Would you please give all the lines below again, exactly as they stand?

::: The data :::

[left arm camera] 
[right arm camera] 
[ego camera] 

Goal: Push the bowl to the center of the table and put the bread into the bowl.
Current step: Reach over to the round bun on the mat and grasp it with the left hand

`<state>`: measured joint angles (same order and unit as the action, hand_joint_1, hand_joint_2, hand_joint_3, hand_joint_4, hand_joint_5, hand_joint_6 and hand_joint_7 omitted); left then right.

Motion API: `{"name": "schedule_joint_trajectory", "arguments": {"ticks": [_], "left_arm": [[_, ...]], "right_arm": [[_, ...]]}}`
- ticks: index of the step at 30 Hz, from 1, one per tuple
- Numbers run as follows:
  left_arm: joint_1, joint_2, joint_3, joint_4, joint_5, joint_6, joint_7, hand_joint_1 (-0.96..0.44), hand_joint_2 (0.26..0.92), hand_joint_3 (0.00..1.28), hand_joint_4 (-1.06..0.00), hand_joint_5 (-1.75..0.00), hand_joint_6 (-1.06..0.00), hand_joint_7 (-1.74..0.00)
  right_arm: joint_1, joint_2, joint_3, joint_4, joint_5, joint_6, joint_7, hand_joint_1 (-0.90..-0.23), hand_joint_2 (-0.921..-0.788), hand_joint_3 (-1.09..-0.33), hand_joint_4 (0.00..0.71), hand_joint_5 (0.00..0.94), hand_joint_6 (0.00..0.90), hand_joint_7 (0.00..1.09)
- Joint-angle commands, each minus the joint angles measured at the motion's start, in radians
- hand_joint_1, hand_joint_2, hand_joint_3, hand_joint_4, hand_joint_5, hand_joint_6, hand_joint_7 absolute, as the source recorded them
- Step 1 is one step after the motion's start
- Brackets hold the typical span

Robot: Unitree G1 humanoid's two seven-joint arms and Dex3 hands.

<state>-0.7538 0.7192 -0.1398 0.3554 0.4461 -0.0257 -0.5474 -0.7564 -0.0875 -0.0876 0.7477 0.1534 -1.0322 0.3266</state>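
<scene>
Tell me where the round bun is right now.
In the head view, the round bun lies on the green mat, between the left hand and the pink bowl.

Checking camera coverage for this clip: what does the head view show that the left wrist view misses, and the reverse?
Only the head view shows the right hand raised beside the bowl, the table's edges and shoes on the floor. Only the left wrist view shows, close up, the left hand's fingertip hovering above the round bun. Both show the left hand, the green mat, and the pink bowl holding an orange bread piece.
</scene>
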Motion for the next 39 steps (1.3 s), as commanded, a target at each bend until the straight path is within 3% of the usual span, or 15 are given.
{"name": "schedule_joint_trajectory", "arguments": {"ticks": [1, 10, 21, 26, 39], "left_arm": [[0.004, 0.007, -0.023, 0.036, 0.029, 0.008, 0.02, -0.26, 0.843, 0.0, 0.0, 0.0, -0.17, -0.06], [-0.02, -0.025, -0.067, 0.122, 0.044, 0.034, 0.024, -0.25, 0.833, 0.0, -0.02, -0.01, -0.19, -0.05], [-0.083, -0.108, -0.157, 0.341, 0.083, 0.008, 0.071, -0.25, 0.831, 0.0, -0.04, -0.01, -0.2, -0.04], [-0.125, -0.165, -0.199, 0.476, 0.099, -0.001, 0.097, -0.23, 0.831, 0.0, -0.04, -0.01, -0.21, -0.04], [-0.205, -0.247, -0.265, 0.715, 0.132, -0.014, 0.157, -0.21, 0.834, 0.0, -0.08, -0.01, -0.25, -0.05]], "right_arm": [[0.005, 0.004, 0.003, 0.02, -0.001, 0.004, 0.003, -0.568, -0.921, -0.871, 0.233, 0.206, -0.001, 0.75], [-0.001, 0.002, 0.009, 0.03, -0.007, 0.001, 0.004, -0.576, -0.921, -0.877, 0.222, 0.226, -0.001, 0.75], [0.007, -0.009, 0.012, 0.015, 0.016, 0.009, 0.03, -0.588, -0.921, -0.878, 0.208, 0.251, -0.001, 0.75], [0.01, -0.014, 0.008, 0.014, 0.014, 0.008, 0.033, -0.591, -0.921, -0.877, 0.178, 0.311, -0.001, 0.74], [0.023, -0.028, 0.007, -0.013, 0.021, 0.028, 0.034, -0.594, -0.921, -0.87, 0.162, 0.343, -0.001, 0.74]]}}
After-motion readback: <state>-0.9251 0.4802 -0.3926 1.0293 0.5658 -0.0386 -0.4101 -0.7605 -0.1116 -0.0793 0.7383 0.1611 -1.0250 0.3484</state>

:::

Response for this exercise:
[left arm camera] 
[right arm camera] 
[ego camera] 

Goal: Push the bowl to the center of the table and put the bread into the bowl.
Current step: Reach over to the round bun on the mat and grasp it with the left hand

`<state>`: measured joint angles (same order and unit as the action, hand_joint_1, hand_joint_2, hand_joint_3, hand_joint_4, hand_joint_5, hand_joint_6 and hand_joint_7 omitted); left then right.

Motion API: `{"name": "schedule_joint_trajectory", "arguments": {"ticks": [_], "left_arm": [[_, ...]], "right_arm": [[_, ...]]}}`
- ticks: index of the step at 30 Hz, from 1, one per tuple
- Numbers run as follows:
  left_arm: joint_1, joint_2, joint_3, joint_4, joint_5, joint_6, joint_7, hand_joint_1 (-0.96..0.44), hand_joint_2 (0.26..0.92), hand_joint_3 (0.00..1.28), hand_joint_4 (-1.06..0.00), hand_joint_5 (-1.75..0.00), hand_joint_6 (-1.06..0.00), hand_joint_7 (-1.74..0.00)
  right_arm: joint_1, joint_2, joint_3, joint_4, joint_5, joint_6, joint_7, hand_joint_1 (-0.90..-0.23), hand_joint_2 (-0.921..-0.788), hand_joint_3 (-1.09..-0.33), hand_joint_4 (0.00..0.71), hand_joint_5 (0.00..0.94), hand_joint_6 (0.00..0.90), hand_joint_7 (0.00..1.09)
- Joint-angle commands, each minus the joint angles measured at the motion's start, in radians
- hand_joint_1, hand_joint_2, hand_joint_3, hand_joint_4, hand_joint_5, hand_joint_6, hand_joint_7 absolute, as the source recorded them
- Step 1 is one step after the motion's start
- Brackets hold the typical span

Robot: Unitree G1 humanoid's two seven-joint arms and Dex3 hands.

<state>-0.7538 0.7192 -0.1398 0.3554 0.4461 -0.0257 -0.5474 -0.7564 -0.0875 -0.0876 0.7477 0.1534 -1.0322 0.3266</state>
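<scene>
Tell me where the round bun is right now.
In the head view, the round bun lies on the green mat, between the left hand and the pink bowl.

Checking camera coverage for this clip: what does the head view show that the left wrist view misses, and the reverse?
Only the head view shows the right hand raised beside the bowl, the table's edges and shoes on the floor. Only the left wrist view shows, close up, the left hand's fingertip hovering above the round bun. Both show the left hand, the green mat, and the pink bowl holding an orange bread piece.
</scene>
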Motion for the next 39 steps (1.3 s), as commanded, a target at each bend until the straight path is within 3% of the usual span, or 15 are given.
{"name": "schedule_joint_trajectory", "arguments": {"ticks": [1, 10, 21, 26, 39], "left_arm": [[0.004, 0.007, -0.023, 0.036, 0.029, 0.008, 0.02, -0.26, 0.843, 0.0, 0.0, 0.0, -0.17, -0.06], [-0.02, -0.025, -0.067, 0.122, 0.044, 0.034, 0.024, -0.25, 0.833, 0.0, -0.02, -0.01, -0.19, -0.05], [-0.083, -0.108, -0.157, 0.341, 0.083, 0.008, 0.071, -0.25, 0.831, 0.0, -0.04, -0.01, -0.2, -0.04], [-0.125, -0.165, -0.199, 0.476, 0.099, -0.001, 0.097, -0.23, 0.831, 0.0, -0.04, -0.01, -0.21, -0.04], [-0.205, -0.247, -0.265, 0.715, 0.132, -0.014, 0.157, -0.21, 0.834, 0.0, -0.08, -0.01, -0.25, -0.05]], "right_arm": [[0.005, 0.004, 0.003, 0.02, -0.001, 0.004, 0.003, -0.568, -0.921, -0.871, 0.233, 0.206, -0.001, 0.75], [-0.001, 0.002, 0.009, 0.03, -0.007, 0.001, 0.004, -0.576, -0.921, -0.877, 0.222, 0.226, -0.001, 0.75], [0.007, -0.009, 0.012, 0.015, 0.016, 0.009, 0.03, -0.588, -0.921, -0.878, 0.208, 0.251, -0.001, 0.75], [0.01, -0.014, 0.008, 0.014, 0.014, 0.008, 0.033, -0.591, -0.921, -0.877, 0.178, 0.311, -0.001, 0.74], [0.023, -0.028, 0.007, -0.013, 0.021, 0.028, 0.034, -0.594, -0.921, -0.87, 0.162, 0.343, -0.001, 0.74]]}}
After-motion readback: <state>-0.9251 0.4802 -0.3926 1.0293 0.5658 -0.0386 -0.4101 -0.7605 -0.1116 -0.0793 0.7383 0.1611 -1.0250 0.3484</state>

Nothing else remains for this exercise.